**Task objective**:
In this exercise, write out the data word for word and leave every image out.

"""

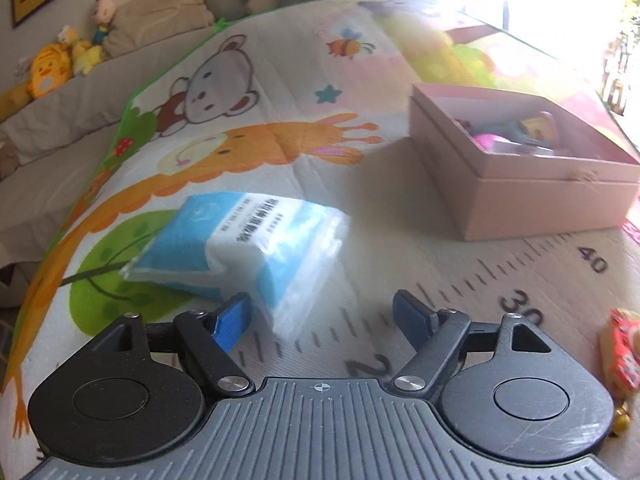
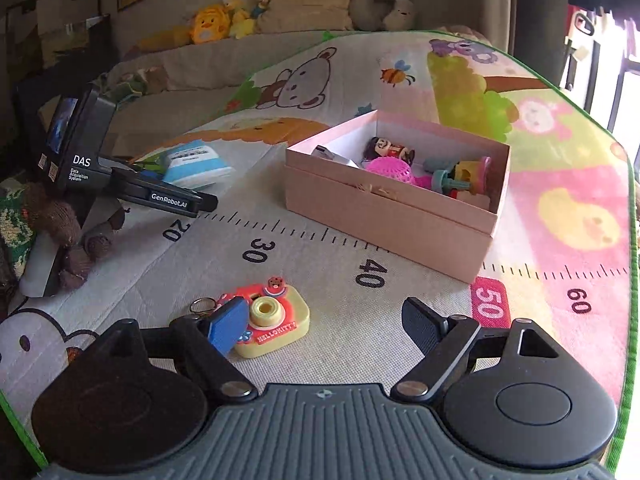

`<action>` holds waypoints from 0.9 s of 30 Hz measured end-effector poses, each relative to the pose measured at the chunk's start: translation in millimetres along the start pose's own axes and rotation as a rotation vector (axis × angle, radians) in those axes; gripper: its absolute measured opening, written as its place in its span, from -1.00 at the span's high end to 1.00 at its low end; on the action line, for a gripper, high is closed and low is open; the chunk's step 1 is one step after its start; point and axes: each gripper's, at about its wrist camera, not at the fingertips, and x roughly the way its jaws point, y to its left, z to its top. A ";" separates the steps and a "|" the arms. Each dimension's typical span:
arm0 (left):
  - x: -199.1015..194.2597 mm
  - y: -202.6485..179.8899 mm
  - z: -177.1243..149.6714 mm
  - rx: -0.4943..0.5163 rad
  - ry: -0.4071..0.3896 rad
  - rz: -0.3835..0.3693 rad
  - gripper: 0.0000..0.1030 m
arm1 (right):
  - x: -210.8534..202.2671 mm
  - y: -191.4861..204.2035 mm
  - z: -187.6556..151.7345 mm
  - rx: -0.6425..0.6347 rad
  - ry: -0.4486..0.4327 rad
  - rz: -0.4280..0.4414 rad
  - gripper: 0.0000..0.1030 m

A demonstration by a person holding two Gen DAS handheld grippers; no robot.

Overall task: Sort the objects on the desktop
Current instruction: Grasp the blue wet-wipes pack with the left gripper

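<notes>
Low over the mat (image 2: pixel 320 240), both spread grippers hover: left gripper (image 1: pixel 324 314) by tissue pack (image 1: pixel 240 248), right gripper (image 2: pixel 324 322) at toy camera (image 2: pixel 272 320).

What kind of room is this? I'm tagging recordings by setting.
Probably a living room or child's play area at home: a cartoon-printed foam play mat, yellow plush toys lined along a beige sofa, and a pink cardboard box of small toys.

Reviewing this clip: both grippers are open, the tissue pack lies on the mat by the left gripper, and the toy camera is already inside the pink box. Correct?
Not quite. The toy camera is not in the pink box; the right wrist view shows it lying on the mat, just ahead of the open right gripper. The rest holds: left gripper open, tissue pack beside it.
</notes>
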 end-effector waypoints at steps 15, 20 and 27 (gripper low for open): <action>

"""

**Task output**:
`<action>` holds waypoints from 0.9 s of 30 Hz measured end-effector poses, each relative to the pose measured at the chunk's start: translation in millimetres along the start pose's own axes and rotation as a rotation vector (axis × angle, radians) in those axes; gripper: its absolute measured opening, written as its place in its span, from -1.00 at the span's high end to 1.00 at its low end; on the action line, for a gripper, high is closed and low is open; the chunk's step 1 is one step after its start; point and axes: each gripper's, at about its wrist camera, not at the fingertips, and x roughly the way its jaws point, y to its left, z to its top. A ";" separates the steps and a "|" the arms. Each dimension's typical span:
arm0 (left):
  - x: -199.1015..194.2597 mm
  - y: -202.6485..179.8899 mm
  - z: -177.1243..149.6714 mm
  - rx: -0.4943..0.5163 rad
  - ry: -0.4071..0.3896 rad
  - rz: -0.3835..0.3693 rad
  - gripper: 0.0000..0.1030 m
arm1 (right):
  - x: -210.8534..202.2671 mm
  - y: -191.4861..204.2035 mm
  - z: -187.6556..151.7345 mm
  - rx: -0.6425..0.6347 rad
  - ry: -0.4486..0.4327 rad
  - rz: -0.4280..0.4414 rad
  - gripper: 0.0000..0.1030 m

A demonstration by a person holding two Gen DAS handheld grippers; no robot.

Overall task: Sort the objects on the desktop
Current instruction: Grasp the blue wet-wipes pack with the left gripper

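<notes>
Low over the mat (image 2: pixel 320 240), both spread grippers hover: left gripper (image 1: pixel 324 314) by tissue pack (image 1: pixel 240 248), right gripper (image 2: pixel 324 322) at toy camera (image 2: pixel 272 320).

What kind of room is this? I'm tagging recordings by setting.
Probably a living room or child's play area at home: a cartoon-printed foam play mat, yellow plush toys lined along a beige sofa, and a pink cardboard box of small toys.

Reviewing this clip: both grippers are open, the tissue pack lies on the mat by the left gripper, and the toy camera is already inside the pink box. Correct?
Not quite. The toy camera is not in the pink box; the right wrist view shows it lying on the mat, just ahead of the open right gripper. The rest holds: left gripper open, tissue pack beside it.
</notes>
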 end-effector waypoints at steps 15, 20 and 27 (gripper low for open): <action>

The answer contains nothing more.